Posts from "July 2010"

Opower Labs

Maven-izing Google’s Data Client Java Library

  • By Tom Vaughan
  • July 27, 2010

OPOWER’s first Innovation Day was a lot of fun.  I was waiting about 30 minutes for my primary project (building an AWS machine image for our hudson slave) to complete and I got sucked in to a different project involving automatically downloading google analytics for all the traffic on all the websites we host for our clients.

Clicking around google’s well-documented “get started” guides, it looked like they haven’t made their client JARs available in any MVN repos anywhere.  There is a (not-google-sponsored) source forge project that points to a sonatype repo, but instead of adding another 3rd party repo to our small but growing list, I figured it’d be easier for small proof of concept purposes to just manually install the google JARs in OPOWER’s repo (thereby making them accessible to all our developer’s boxes).
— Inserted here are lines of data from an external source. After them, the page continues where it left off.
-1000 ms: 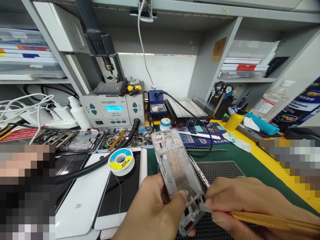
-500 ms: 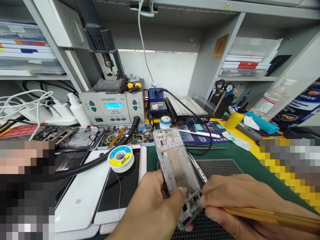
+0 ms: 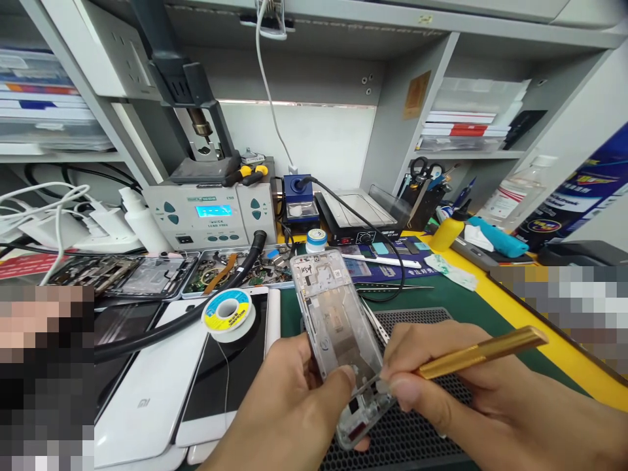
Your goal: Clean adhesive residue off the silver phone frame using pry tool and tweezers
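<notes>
In my left hand is a bare silver phone frame, tilted away from me. My thumb presses on its inner face near the lower end, with the fingers round the far edge and underneath. My right hand pinches a slim gold-handled tool at the frame's lower right side. Its working end is hidden behind my fingertips, so I cannot tell its exact kind. Close behind the right hand lie metal tweezers. Below both hands is a black perforated mat.
Left of my hands, a solder spool rests on white phones. A black hose crosses them. Behind stand a hot-air station, a flux-like jar and a flat heating plate. A yellow bottle stands right.
The gold tool's rear end has swung upward and toward the left as my right hand turned. My left hand still holds the phone frame. The whole view has shifted slightly.
</notes>
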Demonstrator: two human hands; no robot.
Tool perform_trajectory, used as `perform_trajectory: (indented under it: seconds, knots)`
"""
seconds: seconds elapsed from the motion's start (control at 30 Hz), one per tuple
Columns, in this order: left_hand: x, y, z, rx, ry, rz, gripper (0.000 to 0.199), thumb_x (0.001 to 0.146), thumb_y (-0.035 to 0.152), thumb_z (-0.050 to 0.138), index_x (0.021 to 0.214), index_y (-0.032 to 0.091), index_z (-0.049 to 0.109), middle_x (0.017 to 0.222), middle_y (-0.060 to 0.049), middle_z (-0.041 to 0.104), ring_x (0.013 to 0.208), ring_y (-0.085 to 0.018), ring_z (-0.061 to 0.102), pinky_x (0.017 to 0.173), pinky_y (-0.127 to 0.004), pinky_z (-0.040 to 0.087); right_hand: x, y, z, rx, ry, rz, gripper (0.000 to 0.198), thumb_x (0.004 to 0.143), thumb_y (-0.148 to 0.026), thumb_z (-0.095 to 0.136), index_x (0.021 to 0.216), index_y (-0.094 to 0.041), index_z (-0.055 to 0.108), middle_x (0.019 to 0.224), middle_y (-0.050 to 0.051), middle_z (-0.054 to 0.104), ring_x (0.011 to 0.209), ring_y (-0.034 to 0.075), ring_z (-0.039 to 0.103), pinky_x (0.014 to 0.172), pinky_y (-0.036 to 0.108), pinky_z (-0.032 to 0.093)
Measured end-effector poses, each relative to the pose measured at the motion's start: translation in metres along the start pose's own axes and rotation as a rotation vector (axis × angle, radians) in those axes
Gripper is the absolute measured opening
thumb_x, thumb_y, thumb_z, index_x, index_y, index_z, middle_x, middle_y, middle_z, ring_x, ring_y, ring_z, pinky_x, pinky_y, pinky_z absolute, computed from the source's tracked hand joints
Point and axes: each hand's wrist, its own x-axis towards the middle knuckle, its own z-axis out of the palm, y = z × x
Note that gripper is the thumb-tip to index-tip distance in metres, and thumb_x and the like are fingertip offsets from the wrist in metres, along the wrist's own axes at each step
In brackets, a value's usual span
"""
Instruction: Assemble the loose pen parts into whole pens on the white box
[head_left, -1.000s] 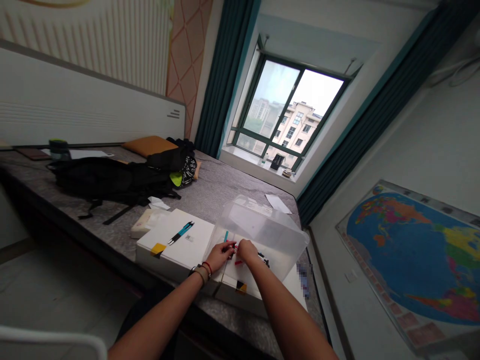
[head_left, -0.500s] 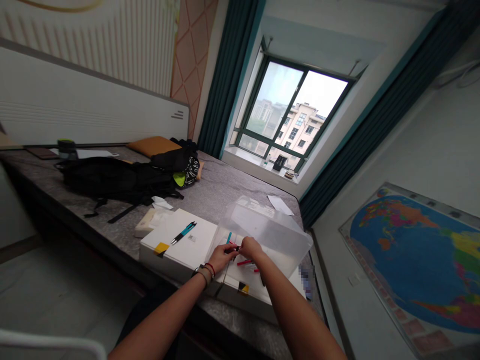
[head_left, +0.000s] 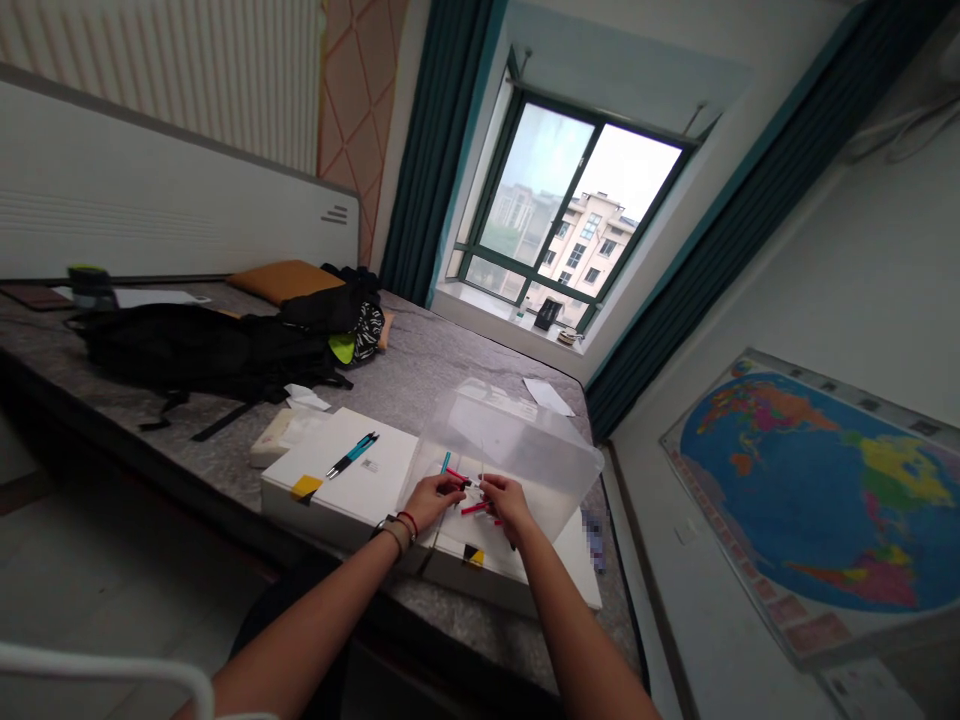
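Note:
Both my hands reach into a clear plastic box (head_left: 525,440) lying on a white board (head_left: 525,585) at the bed's near edge. My left hand (head_left: 433,497), with a watch and red string on its wrist, pinches the end of a red pen (head_left: 459,479). My right hand (head_left: 506,500) grips several red pens (head_left: 475,508) close beside it. A teal pen (head_left: 445,462) lies inside the box just beyond my left hand. Another teal and black pen (head_left: 352,454) rests on a second white board (head_left: 337,480) to the left.
A black backpack (head_left: 195,355) and dark clothes (head_left: 337,310) lie across the grey bed (head_left: 442,370). An orange cushion (head_left: 281,280) is by the headboard. A tissue pack (head_left: 274,435) sits beside the left board. A world map (head_left: 817,490) hangs on the right wall.
My hands have drawn slightly apart, with the right hand lower in the box. The camera has shifted a little, so everything sits further left.

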Motion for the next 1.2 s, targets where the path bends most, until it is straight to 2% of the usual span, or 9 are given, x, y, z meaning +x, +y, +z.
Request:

It quickly became clear that the number of JARs google ships with makes it faster and less error prone to script the mvn repo installation than doing manual command line copy & pasting.  Lo, my gift to the world:

  • Grab latest JARs from the “gdata-java” link here: http://code.google.com/p/gdata-java-client/downloads/list
  • Unzip on the server hosting your company’s mvn repo
  • cd down in to ./gdata/java/lib
  • Make a file ‘installall.pl’ in that lib directory:
  • #!/usr/bin/perl -w
    
    my @jars = `ls *.jar`;
    chomp(@jars);
    foreach my $jar (@jars) {
      if($jar =~ /(.*)-(d.d).jar/) {
        my $cmd = "./install.pl --artifactId $1 --version $2 --jar $jar";
        open(CMD, "$cmd|") or die "Could not execute $cmd $!";
        while(<CMD>) {
           print $_;
        }
       close(CMD);
      }
    }
  • Still in that directory, make another file ‘install.pl’:
  • #!/usr/bin/perl -w
    
    use strict;
    use warnings;
    use Getopt::Long;
    
    sub usage();
    
    my $artifactId;
    my $version;
    my $jar;
    GetOptions('artifactId=s' => $artifactId ,
               'version=s' => $version,
               'jar' => $jar);
    die usage() unless ($artifactId && $version && $jar);
    
    my $cmd = "mvn deploy:deploy-file " .
          "-DgroupId=com.google.gdata " .
          "-DartifactId=$artifactId " .
          "-Dversion=$version " .
          "-Dfile=$jar " .
          "-Dpackaging=jar " .
          "-DgeneratePom=true " .
          "-Durl=file:///opt/mvn_repo " .  <---  change this for your env
          "-Drepository=opower_local";  <--- change this for your env
    print "executing command = $cmdn";
    $cmd = "date";
    open(CMD, "$cmd|") or die "Could not exec $cmd $!";
    while(<CMD>) {
        print $_;
    }
    close(CMD);
    
    sub usage() {
        print "Usage: ./install.pl [--artifactId artifactId] [--version version] [--jar jarfile]n";
        print "Example: ./install.pl --artifactId gdata-webmastertools --version 1.0 --jar gdata-webmastertools-1.0.jarn";
        exit 1;
    }
  • Don’t forget to chmod 755 *.pl
  • Then just run ./installall.pl and all those google JARs should get installed in your repo

That assumes the “mvn” executable was in your path and that you run the scripts from within the same directory as all the JARs, but it’s easily modified for whatever your situation may be.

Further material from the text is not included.